Work item –
Omit all pictures. Print the remaining lines exactly, from the start of the data through the line containing "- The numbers".

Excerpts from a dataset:
-- Opening Marker --

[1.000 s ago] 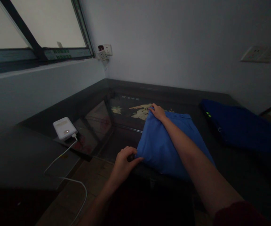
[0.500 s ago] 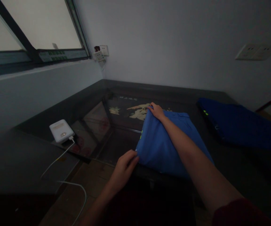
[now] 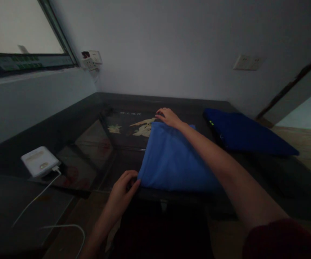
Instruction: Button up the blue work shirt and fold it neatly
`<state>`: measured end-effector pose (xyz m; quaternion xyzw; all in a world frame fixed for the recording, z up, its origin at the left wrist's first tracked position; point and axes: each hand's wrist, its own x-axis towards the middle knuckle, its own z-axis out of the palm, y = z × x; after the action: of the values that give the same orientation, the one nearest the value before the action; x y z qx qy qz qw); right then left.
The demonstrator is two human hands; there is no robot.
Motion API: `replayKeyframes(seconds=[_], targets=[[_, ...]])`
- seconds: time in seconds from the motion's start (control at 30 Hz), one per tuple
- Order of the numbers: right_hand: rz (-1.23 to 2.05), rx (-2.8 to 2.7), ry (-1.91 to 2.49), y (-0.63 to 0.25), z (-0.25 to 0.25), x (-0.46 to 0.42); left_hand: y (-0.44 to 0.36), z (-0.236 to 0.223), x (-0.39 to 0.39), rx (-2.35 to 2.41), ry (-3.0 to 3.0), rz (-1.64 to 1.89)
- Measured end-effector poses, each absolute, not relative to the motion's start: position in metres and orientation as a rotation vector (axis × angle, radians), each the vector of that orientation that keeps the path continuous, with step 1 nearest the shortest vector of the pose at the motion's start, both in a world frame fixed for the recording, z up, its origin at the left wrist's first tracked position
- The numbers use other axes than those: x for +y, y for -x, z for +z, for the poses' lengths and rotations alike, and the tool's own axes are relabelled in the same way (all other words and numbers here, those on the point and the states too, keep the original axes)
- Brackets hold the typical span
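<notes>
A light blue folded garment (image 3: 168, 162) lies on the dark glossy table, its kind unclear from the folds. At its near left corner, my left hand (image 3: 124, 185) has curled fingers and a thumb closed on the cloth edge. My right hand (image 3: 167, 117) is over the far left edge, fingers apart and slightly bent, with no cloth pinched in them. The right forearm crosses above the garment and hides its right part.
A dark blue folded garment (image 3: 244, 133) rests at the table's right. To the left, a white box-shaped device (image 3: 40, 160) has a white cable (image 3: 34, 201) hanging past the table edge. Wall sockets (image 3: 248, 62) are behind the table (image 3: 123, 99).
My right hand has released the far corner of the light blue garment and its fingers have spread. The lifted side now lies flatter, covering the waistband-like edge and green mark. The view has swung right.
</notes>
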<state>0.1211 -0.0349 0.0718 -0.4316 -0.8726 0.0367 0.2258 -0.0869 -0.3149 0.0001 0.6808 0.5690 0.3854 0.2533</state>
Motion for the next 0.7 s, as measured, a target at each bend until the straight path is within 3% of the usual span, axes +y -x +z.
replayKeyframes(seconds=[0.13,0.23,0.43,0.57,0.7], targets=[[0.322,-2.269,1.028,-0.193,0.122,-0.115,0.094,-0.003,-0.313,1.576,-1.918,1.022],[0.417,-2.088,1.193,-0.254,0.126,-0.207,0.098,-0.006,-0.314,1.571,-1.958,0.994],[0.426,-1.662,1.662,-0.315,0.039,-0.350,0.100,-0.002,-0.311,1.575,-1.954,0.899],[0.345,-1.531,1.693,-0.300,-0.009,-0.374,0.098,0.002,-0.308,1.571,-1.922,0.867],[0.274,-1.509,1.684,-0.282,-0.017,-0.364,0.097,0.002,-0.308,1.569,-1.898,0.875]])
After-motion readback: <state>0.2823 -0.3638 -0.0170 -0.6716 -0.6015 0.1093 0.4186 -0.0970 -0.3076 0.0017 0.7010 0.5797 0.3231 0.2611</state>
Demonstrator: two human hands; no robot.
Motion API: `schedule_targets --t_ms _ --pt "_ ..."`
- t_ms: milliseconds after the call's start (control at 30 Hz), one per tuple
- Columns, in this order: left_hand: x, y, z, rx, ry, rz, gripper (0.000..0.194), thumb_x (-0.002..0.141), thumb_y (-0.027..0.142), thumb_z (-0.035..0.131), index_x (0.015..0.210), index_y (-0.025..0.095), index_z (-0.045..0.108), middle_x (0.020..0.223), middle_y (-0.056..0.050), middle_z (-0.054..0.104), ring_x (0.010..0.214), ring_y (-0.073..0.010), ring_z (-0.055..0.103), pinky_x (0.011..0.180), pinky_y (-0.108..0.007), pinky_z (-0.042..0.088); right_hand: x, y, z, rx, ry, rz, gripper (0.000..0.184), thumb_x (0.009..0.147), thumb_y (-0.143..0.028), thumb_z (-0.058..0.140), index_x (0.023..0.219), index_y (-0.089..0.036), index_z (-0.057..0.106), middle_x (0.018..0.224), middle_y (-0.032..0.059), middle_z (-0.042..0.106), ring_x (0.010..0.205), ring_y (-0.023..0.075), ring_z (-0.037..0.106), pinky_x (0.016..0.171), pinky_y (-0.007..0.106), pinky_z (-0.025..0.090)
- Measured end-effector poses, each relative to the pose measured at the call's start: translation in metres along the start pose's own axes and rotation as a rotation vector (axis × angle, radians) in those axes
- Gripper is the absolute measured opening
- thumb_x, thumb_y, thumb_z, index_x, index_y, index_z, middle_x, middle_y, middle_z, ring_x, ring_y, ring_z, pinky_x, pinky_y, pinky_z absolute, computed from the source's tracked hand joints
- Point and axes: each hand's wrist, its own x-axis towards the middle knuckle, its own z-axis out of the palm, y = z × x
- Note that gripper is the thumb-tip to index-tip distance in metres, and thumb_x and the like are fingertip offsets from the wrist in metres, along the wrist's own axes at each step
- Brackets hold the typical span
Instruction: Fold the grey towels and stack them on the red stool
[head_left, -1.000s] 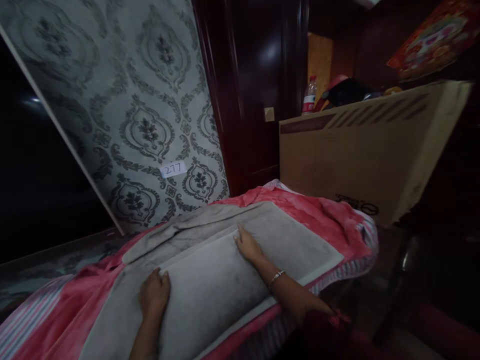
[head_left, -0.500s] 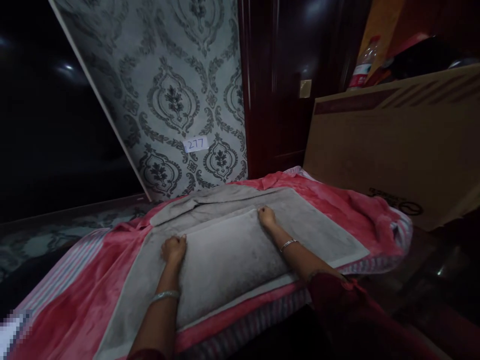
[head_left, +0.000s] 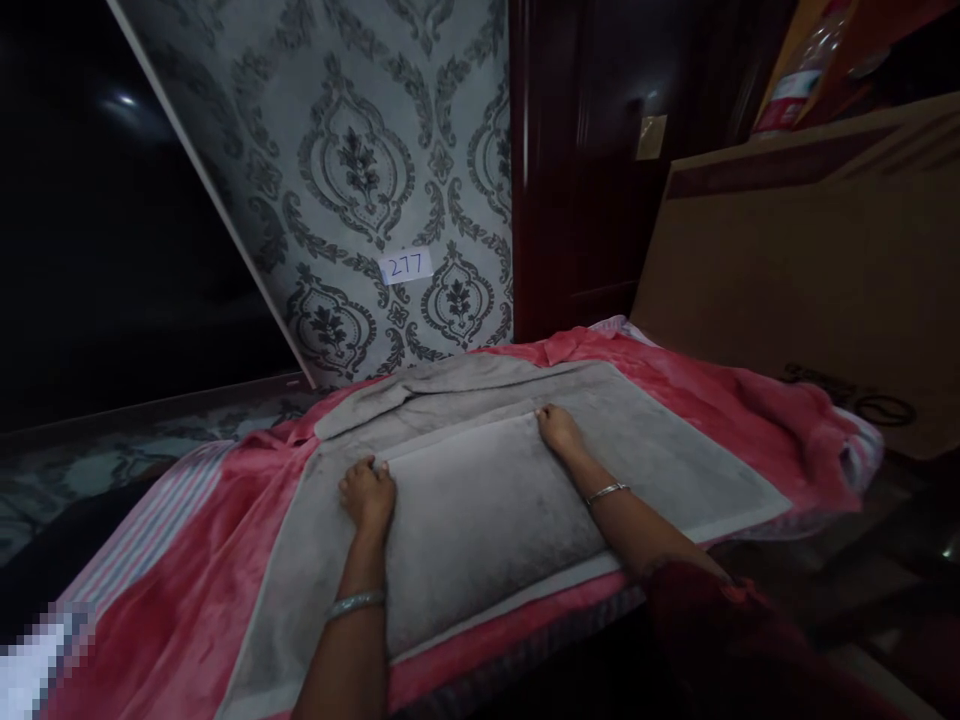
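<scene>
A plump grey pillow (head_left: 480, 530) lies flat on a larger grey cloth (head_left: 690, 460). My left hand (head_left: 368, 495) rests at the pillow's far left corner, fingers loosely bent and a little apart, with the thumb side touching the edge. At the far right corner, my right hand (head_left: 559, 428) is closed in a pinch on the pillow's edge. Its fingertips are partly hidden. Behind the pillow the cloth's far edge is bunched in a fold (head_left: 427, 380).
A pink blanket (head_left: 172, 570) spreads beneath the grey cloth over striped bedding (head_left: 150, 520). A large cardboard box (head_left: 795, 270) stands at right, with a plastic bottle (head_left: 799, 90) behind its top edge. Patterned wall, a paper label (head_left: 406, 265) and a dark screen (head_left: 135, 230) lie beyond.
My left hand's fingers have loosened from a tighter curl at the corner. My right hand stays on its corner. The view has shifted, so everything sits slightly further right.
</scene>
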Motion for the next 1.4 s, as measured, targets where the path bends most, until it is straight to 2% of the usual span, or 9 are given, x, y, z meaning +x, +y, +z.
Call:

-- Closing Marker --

The completed task –
[1.000 s ago] 
[0.500 s ago] 
[now] 
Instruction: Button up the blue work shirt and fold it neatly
`<state>`: measured end-effector pose (xyz m; quaternion xyzw; all in a world frame fixed for the recording, z up, its origin at the left wrist's first tracked position; point and axes: each hand's wrist, its own x-axis towards the middle knuckle, its own z-axis out of the palm, y = z × x; after the action: of the values that give the same orientation, the one nearest the value before the action; x y z qx qy qz qw); right then left.
The demonstrator is two human hands; there is no robot.
Motion API: `replayKeyframes(seconds=[_], targets=[[_, ...]])`
- seconds: time in seconds from the motion's start (control at 30 Hz), one per tuple
- Order of the numbers: right_hand: rz (-1.23 to 2.05), rx (-2.8 to 2.7), ry (-1.91 to 2.49), y (-0.63 to 0.25), z (-0.25 to 0.25), x (-0.46 to 0.42); left_hand: y (-0.44 to 0.36), z (-0.236 to 0.223), x (-0.39 to 0.39), rx (-2.35 to 2.41), ry (-3.0 to 3.0), rz (-1.64 to 1.89)
- Measured end-effector poses, each absolute, not relative to the motion's start: position in metres and orientation as a rotation vector (axis × angle, radians), each the vector of that orientation that keeps the path continuous, with step 1 nearest the shortest vector of the pose at the motion's start, both in a world frame fixed for the recording, z up, its origin at the left wrist's first tracked position
- The numbers use other axes than those: x for +y, y for -x, z for +z, for the poses' lengths and rotations alike, and the tool's own axes are relabelled in the same way (all other words and numbers here, those on the point and the states too, keep the original axes)

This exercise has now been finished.